- **Goal of the exercise**
Only the lines from the start of the data through the line containing "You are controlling" should be written out, exactly as they are, with both ends included and the pictures left out.

____

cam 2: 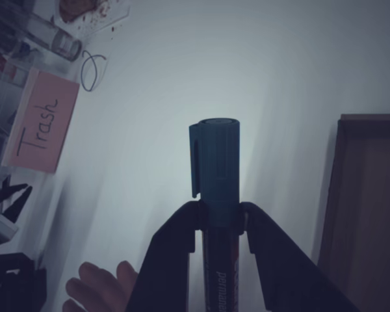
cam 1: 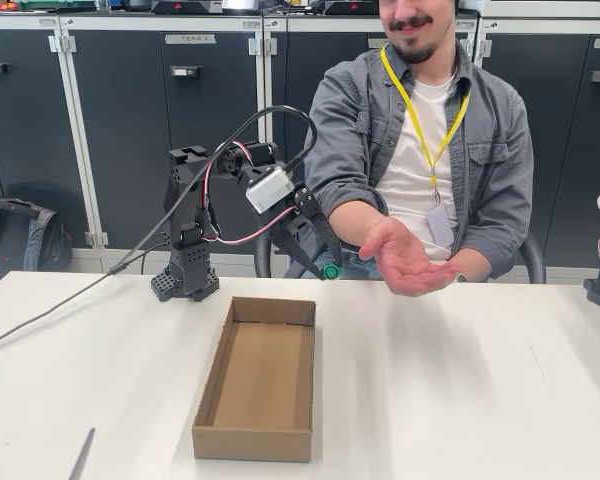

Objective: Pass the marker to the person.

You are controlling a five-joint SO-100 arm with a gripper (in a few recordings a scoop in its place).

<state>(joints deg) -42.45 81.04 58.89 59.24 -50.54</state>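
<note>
The marker (cam 2: 216, 169) has a dark body with lettering and a green cap (cam 1: 329, 270). My gripper (cam 1: 318, 262) is shut on it and holds it in the air beyond the far end of the cardboard box, cap pointing toward the camera in the fixed view. In the wrist view the two black fingers (cam 2: 175, 253) clamp the marker just below its cap. The person (cam 1: 430, 140) sits behind the table in a grey jacket with a yellow lanyard. Their open hand (cam 1: 408, 262) is held palm up just right of the marker, a small gap apart. Fingertips of that hand (cam 2: 101, 286) show at the wrist view's bottom left.
An open, empty cardboard box (cam 1: 260, 378) lies on the white table (cam 1: 460, 380) below and in front of my gripper. A thin grey stick (cam 1: 82, 455) lies at the front left edge. A pink "Trash" note (cam 2: 42, 123) shows in the wrist view. Dark cabinets stand behind.
</note>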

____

- **Solution for this task**
cam 2: 
cam 1: 

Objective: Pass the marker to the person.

You are controlling a five-joint SO-100 arm with a gripper (in a few recordings a scoop in its place).

The response is finished.